The Storefront collaborators also recognize the long history of quarantine. “The practice dates back at least to the arrival of the Black Death in medieval Venice,” they write, “if not to Christ’s 40 days in the desert.” But a turning point occurred in London in 1854, when the English physician John Snow traced a cholera outbreak in Soho in London to contaminated water in a public well on Broad (now Bushwick) Street; Snow’s landmark work spurred the creation of the field of epidemiology and the profession of public health. 3 Snow’s discovery not only dispelled the then-common miasma theory of disease, which attributed illness to “bad air”; it also made illness a geographical issue, connecting epidemics to particular causes in specific places. All at once city design and infrastructure mattered in both the conveyance and prevention of disease.


Front Studio, Q-City Project, from Landscapes of Quarantine, Storefront for Art and Architecture. [Courtesy of Geoff Manaugh]

Snow’s findings soon influenced urban architecture and engineering. In New York City in the 1860s, cholera and malaria outbreaks led to the establishment of the Metropolitan Board of Health — the first municipal health authority in the United States — and to building and zoning codes that controlled overcrowding, mandated better sanitary conditions, and propelled infrastructure investments that have influenced city systems and services to this day. 4 Indeed, those codes have served us so well over the last century and a half that we have possibly become complacent about new public health threats in cities around the world. As Manaugh and Twilley write, “Quarantine has re-emerged as an issue of urgency and importance in today’s era of globalization, antibiotic resistance, emerging diseases, pandemic flu, and bio-terrorism.”

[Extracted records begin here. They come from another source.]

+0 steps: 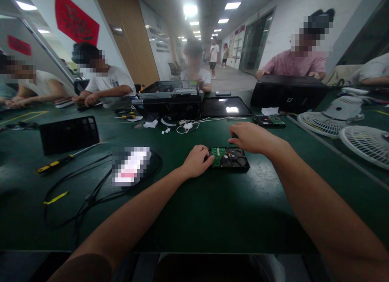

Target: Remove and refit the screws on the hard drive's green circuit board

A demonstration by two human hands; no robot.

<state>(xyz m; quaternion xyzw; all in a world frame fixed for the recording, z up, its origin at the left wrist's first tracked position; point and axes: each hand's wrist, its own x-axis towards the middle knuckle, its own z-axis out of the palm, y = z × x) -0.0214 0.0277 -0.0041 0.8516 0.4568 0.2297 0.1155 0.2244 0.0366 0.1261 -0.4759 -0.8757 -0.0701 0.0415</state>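
Observation:
A hard drive (232, 157) lies flat on the green table, its green circuit board and dark round motor hub facing up. My left hand (197, 161) grips its left end, thumb on the near side and fingers curled over the far side. Above the drive's far right edge hovers my right hand (247, 137), its fingers bent in and closed. Something small and dark shows at those fingers, too little of it to name.
Ahead stand an open computer case (170, 105), a flat dark panel (226, 106) and a second drive (269, 121). A phone (131, 166), cables (89, 199) and a yellow-handled screwdriver (56, 165) lie left. White fan parts (338, 110) are at right. Several people sit around the table.

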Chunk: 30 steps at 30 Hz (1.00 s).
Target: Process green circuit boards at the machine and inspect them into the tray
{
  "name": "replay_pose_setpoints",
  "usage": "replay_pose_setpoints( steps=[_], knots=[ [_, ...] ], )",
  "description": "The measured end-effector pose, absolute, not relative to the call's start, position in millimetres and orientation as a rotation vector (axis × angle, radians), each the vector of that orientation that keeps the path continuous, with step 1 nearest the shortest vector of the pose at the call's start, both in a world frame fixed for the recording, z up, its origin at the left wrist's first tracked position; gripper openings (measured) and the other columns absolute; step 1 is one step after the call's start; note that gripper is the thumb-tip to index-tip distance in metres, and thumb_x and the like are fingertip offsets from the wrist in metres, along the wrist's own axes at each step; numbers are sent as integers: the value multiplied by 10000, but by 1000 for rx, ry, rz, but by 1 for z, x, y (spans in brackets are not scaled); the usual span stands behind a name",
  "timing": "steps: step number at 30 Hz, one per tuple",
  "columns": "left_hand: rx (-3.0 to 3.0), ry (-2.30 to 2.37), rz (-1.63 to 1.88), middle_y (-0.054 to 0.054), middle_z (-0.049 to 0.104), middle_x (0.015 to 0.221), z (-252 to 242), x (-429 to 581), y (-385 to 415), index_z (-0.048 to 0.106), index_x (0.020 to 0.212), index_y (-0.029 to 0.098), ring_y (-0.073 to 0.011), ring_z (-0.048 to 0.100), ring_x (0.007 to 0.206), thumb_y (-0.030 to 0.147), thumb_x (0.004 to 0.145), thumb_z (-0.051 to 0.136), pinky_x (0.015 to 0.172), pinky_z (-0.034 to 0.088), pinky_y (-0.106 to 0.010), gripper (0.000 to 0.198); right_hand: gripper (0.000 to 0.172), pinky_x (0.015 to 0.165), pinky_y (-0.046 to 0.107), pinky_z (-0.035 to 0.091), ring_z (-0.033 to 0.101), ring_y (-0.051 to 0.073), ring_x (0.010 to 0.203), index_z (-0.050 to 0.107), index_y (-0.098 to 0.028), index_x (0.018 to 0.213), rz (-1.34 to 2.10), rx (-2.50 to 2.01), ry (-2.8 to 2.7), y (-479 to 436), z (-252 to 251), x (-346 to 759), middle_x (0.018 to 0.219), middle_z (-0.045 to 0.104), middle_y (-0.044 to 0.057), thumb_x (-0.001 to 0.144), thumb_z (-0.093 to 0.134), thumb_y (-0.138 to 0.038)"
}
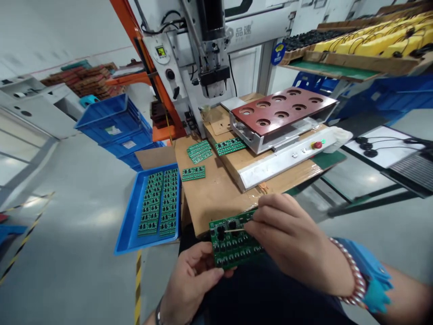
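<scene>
My left hand (191,282) grips a green circuit board (233,249) from below at its lower left edge, tilting it up over my lap. Black components stand in rows on the board. Between the thumb and fingertips of my right hand (291,239) is a thin pale stick (234,230), its tip resting among the components. A beaded bracelet (353,271) circles my right wrist. Just beyond my hands, several similar boards lie on a cardboard-covered bench (209,194), and more fill a blue tray (132,221).
Behind the bench stands a white gantry machine (211,58) with a red plate holding round holes (280,110) and a control bar with a red button (317,144). Stacked blue crates (113,122) stand left. A rack of yellow and black parts (368,47) sits upper right.
</scene>
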State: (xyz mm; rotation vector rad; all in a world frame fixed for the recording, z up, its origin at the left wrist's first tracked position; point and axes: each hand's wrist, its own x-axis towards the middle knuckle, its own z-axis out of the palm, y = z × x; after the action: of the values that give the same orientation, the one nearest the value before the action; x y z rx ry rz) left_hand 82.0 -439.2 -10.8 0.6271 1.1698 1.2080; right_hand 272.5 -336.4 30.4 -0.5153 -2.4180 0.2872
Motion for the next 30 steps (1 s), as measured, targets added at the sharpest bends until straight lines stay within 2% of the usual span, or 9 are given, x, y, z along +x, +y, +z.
replay_pose_setpoints(
  steps=[15, 30],
  knots=[
    [698, 1161, 1167, -37, 742, 734, -17, 78, -440, 737, 855, 195, -174, 650, 677, 190, 648, 748, 626, 502, -250, 208, 151, 716, 334, 380, 438, 177, 809, 615, -117, 885, 259, -524, -2406, -335, 29, 271, 750, 548, 55, 821, 491, -61],
    [619, 1198, 1201, -28, 739, 699, -10, 83, -440, 739, 790, 186, -177, 650, 656, 203, 596, 778, 603, 505, -251, 199, 175, 694, 335, 352, 444, 174, 794, 612, -134, 886, 315, -526, -2432, -337, 33, 275, 741, 548, 45, 823, 468, -56]
  ],
)
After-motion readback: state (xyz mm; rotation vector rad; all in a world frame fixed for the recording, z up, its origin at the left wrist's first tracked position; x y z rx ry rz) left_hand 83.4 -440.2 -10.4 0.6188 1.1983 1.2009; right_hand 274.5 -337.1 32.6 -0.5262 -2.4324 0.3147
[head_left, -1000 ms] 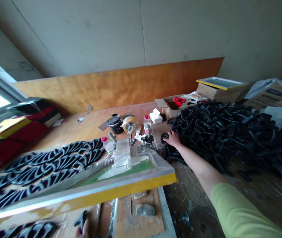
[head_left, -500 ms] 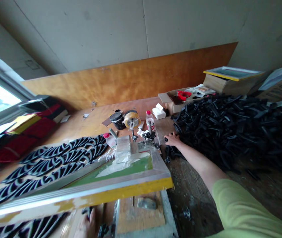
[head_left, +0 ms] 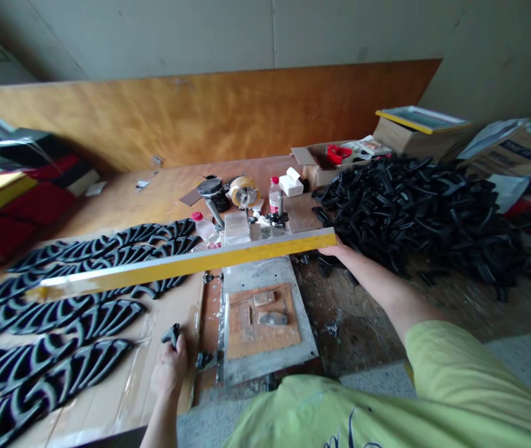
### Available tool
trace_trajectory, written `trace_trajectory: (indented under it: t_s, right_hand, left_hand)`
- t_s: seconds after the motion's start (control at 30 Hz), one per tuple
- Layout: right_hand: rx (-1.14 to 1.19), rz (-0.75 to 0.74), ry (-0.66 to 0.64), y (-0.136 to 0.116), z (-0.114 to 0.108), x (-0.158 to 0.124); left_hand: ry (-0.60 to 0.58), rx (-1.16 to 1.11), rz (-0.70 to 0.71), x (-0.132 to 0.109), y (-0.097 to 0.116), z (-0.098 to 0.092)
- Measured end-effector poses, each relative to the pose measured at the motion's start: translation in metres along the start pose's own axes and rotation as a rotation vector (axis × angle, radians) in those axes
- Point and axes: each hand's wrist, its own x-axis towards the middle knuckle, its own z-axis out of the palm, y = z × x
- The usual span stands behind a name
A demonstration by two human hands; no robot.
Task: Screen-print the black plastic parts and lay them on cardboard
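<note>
My left hand point(head_left: 170, 367) is closed around a small black plastic part point(head_left: 170, 335), above the cardboard at the lower left. A screen-printing frame point(head_left: 246, 256) with a yellow front edge is seen almost edge-on, raised above the bench. My right hand point(head_left: 331, 249) is at the frame's right end; its fingers are hidden behind it, so I cannot tell what they hold. Below the frame, a wooden board point(head_left: 241, 339) with small blocks lies on a grey metal plate point(head_left: 302, 348). Rows of curved black parts point(head_left: 92, 317) lie at left.
A big heap of black parts point(head_left: 424, 211) covers the right of the bench. Behind the frame stand a black tub point(head_left: 215, 196), a tape roll point(head_left: 244, 193), red-capped bottles and a tissue pack point(head_left: 292, 182). An open carton point(head_left: 321, 168) sits at the back.
The frame has tilted up from showing its green mesh to nearly edge-on. My right hand, earlier holding a black piece by the heap, is now at the frame's end. More of my left hand shows.
</note>
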Motion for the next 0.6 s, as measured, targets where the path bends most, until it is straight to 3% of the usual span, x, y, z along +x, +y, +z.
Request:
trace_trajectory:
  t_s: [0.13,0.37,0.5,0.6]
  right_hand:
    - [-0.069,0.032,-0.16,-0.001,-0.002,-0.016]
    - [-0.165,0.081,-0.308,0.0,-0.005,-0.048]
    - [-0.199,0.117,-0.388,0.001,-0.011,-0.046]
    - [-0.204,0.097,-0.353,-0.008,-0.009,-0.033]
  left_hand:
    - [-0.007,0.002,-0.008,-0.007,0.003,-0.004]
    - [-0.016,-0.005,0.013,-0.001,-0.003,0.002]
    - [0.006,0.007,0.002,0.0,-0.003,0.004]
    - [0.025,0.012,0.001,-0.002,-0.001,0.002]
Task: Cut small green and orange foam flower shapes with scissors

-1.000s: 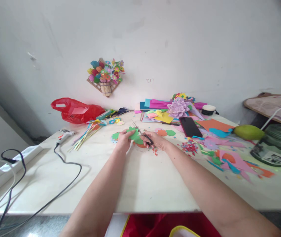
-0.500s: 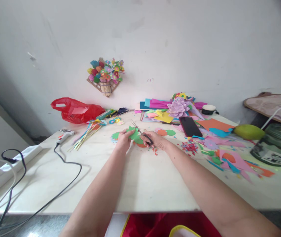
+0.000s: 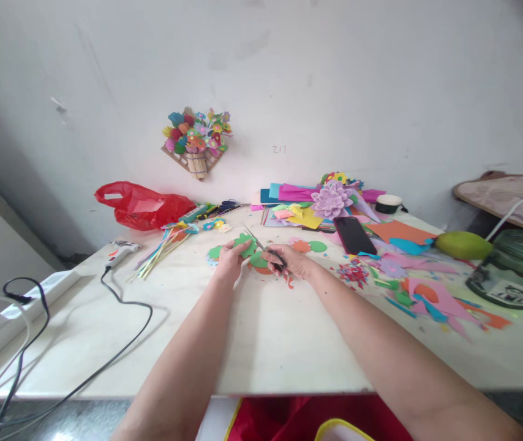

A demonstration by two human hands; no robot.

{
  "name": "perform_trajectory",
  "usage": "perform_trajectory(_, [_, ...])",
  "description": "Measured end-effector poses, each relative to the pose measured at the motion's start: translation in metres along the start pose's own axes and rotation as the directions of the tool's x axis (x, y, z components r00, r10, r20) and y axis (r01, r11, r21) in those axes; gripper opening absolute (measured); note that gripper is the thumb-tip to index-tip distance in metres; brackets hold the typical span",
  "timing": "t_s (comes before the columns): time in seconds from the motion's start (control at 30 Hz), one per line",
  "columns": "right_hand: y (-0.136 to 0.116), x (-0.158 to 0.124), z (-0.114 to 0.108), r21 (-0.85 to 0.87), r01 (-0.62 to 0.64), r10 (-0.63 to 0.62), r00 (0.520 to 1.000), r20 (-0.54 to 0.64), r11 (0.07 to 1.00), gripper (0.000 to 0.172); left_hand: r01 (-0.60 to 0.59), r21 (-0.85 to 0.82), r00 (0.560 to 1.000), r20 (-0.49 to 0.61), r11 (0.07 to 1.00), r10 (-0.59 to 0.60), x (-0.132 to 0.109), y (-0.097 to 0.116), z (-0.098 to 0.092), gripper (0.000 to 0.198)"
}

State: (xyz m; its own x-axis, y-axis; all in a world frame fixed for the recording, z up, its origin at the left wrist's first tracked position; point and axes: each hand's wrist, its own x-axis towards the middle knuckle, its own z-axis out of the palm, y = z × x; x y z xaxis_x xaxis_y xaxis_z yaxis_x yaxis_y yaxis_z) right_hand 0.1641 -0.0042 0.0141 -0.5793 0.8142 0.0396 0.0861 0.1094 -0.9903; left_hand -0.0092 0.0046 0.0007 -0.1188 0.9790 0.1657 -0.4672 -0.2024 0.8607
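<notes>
My left hand (image 3: 230,260) pinches a green scalloped foam cutout (image 3: 245,244) between thumb and fingers. Wrapped around the dark handles of a pair of scissors (image 3: 256,239) is my right hand (image 3: 291,261); the blades point up and left, close beside the cutout's right edge. Beneath the hands lie another green piece (image 3: 258,261) and orange scraps (image 3: 291,283). A green round piece (image 3: 318,246) and an orange flower shape (image 3: 301,246) rest just right of the scissors.
A phone (image 3: 354,236), coloured scraps (image 3: 427,297) and a glass jar (image 3: 512,269) occupy the right side. At the left are a red plastic bag (image 3: 146,207), thin sticks (image 3: 163,250) and a corded glue gun (image 3: 122,252). A flower basket (image 3: 197,162) hangs on the wall.
The green cutout has turned slightly and shifted a little left in my left hand. Both arms stay almost where they were.
</notes>
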Motion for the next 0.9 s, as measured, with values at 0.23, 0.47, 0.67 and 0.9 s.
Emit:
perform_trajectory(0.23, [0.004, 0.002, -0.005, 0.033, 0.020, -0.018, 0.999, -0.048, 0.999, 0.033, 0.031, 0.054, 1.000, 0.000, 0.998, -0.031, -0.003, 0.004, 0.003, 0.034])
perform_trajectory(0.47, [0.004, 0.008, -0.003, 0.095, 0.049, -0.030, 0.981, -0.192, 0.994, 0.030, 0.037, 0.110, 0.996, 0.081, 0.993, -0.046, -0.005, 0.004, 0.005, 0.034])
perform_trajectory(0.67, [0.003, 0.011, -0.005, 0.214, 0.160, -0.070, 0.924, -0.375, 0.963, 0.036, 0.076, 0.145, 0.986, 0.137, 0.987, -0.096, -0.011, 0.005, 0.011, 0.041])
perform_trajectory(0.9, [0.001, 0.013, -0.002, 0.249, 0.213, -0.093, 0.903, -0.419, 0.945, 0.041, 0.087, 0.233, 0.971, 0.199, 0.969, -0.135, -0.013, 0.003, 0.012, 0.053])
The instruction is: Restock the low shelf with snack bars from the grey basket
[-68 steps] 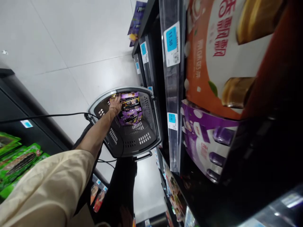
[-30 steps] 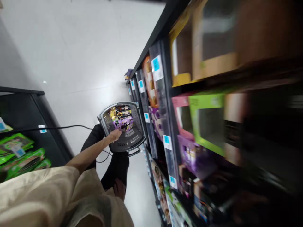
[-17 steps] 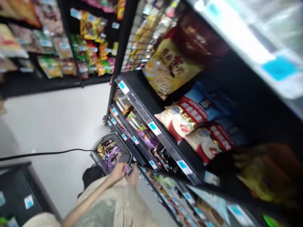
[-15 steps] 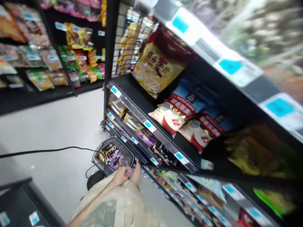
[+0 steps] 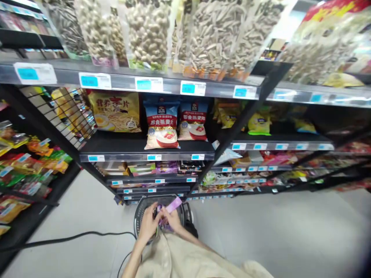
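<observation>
My right hand (image 5: 173, 219) pinches a flat, light purple packet (image 5: 174, 204) that sticks up past the fingers. Beside it is my left hand (image 5: 148, 223), fingers curled and thumb close to the right fingertips; what they hold, if anything, cannot be made out. Both hands are over a dark grey shopping basket (image 5: 137, 220) on the floor. Small dark purple packets (image 5: 164, 223) show between the hands, and the hands hide most of the basket's contents.
Ahead stands a shelf (image 5: 116, 144) with bags of oatmeal (image 5: 162, 129) and cereal (image 5: 114, 112). Above are clear bags of nuts and seeds (image 5: 149, 31). Hanging snacks (image 5: 26, 173) fill a rack at left. A black cable (image 5: 87, 233) crosses the left side to the basket.
The view has swung right and levelled, so the shelf now faces me. The hands have moved apart a little, and the light purple packet now stands out from my right hand.
</observation>
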Action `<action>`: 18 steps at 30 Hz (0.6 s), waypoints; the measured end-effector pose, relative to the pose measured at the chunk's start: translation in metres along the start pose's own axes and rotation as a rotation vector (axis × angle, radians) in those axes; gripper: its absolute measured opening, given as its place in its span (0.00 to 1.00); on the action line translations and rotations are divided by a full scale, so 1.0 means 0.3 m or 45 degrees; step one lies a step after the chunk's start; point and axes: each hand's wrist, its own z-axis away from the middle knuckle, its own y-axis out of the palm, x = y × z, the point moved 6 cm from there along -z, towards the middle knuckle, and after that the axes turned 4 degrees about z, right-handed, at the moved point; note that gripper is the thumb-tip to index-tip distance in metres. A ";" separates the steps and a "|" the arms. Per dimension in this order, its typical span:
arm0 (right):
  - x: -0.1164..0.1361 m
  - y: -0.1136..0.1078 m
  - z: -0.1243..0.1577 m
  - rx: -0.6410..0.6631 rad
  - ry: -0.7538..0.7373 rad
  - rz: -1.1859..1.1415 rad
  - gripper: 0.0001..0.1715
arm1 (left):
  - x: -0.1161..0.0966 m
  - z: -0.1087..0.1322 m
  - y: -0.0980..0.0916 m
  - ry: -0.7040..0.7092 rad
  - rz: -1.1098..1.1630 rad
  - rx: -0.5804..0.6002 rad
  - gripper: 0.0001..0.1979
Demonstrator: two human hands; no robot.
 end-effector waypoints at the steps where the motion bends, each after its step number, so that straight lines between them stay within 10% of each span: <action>1: 0.016 -0.012 -0.005 -0.057 0.044 -0.061 0.43 | 0.020 0.012 0.010 0.026 -0.069 -0.009 0.28; 7: 0.074 -0.041 -0.004 -0.124 0.117 -0.182 0.48 | 0.124 0.073 0.096 -0.254 0.430 0.176 0.38; 18: 0.151 0.081 -0.006 0.224 0.024 -0.139 0.36 | 0.121 0.108 -0.016 -0.406 0.603 -0.087 0.26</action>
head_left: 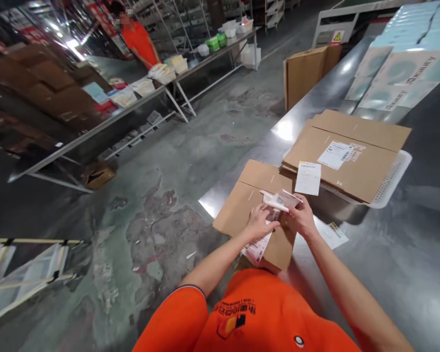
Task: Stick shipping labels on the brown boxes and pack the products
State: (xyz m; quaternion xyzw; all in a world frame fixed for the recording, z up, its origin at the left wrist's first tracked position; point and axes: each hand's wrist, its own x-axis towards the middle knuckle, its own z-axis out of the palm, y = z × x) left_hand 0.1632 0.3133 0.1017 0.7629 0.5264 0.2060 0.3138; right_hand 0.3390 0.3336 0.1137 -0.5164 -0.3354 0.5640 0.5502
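Observation:
My right hand (303, 217) is closed on a small bunch of folded white printed labels (284, 199), pinched between thumb and fingers. My left hand (257, 222) meets the same labels from the other side, fingers curled at their lower edge and thumb stretched toward my right hand. Both hands are above a flat brown cardboard box (251, 188) at the metal table's near edge. Below my left hand, another printed label (257, 248) lies on the cardboard, partly covered by the hand. How the left fingertips grip the paper is partly hidden.
Flattened cartons with labels (352, 156) rest on a white plastic basket (398, 181) to the right. A loose label (335, 235) lies on the metal table (388, 259). Light-blue packs (399, 73) are stacked behind. Across the aisle, a person (141, 41) stands by a long table (113, 115).

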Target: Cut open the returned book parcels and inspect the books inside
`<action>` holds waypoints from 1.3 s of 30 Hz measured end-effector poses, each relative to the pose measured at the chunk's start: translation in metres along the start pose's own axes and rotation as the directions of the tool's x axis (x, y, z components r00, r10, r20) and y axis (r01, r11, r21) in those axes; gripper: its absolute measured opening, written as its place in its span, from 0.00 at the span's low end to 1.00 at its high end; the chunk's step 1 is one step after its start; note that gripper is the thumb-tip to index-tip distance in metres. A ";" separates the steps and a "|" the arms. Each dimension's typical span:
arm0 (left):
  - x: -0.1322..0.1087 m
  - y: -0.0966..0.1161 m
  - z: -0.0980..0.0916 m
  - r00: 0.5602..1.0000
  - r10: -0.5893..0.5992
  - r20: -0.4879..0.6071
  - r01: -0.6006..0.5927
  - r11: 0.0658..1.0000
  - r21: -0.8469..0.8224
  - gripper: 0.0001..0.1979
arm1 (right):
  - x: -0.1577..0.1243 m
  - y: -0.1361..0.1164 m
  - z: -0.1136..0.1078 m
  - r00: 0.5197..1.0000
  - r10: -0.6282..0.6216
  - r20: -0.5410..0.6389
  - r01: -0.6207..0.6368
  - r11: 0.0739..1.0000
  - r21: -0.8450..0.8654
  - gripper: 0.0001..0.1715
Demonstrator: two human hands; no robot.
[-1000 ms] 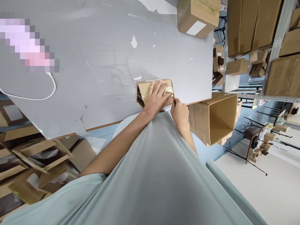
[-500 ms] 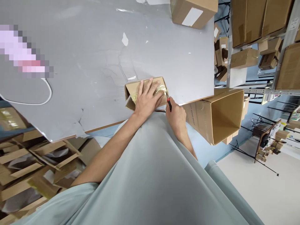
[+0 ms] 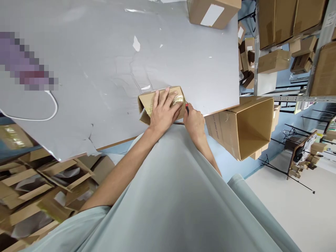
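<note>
A small cardboard box (image 3: 147, 99) lies by the table's near edge, its left end gaping open. Shiny yellowish packing tape (image 3: 179, 99) crosses its top. My left hand (image 3: 163, 111) rests flat on the box with fingers spread, pressing it against the table. Closed around a slim tool with a red and black handle (image 3: 187, 107), my right hand (image 3: 194, 120) is at the box's right end. The tool's thin tip meets the right edge of the box beside the tape; its exact kind is too small to make out.
Another cardboard box (image 3: 207, 15) with a white label stands on the grey table (image 3: 105, 63) at the back right. A large open carton (image 3: 225, 131) is beyond the right edge. Opened boxes (image 3: 52, 189) pile up at lower left. A white cable (image 3: 56, 105) curves at left.
My right hand and the tool have shifted slightly up and left along the box's right edge. Less of the tool shows now. My left hand stays on the box.
</note>
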State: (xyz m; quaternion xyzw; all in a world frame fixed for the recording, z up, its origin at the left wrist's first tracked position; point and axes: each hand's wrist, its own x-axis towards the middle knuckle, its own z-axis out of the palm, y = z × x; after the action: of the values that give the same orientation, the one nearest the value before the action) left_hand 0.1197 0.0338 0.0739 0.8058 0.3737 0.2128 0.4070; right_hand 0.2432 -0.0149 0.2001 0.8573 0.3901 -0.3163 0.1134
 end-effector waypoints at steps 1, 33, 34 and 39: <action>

Some statistics. The United Nations has recorded a one-third increase in global epidemics in just one year, between 2004 and 2005, and an 80-fold increase in pandemics over the 20th century. 5 The UN data also show that the geography of illness remains highly uneven. The number of people killed by biological illness was one-third more in the least developed countries than in developing nations and 160 times more than in the most developed parts of the world. But given the speed with which viral infections can be transported around the globe, geographical differences will matter less and less. In the 21st century the human population of the planet will likely become almost equally exposed to pandemic disease.

To be sure, the relative mildness of the 2009 H1N1 influenza outbreak might lead us to dismiss the severity of the threat. Many did die from H1N1 — nearly 5,000 globally according to the World Health Organization — but this was not enough to prompt a real increase in preventative measures. 6 We may not be so lucky next time. Viral infections like the Ebola and West Nile fevers kill quickly and no vaccine yet exists to fight them. 7 And North Americans have only to read the history of the continent for evidence of how viral infections can devastate populations: the number of native Americans declined as much as 80 percent after their encounter with unfamiliar and incurable European illnesses, although scholars still debate the method and rate at which that occurred. 8


Bird flu control measures. [Photograph: Adam Burt via Flickr]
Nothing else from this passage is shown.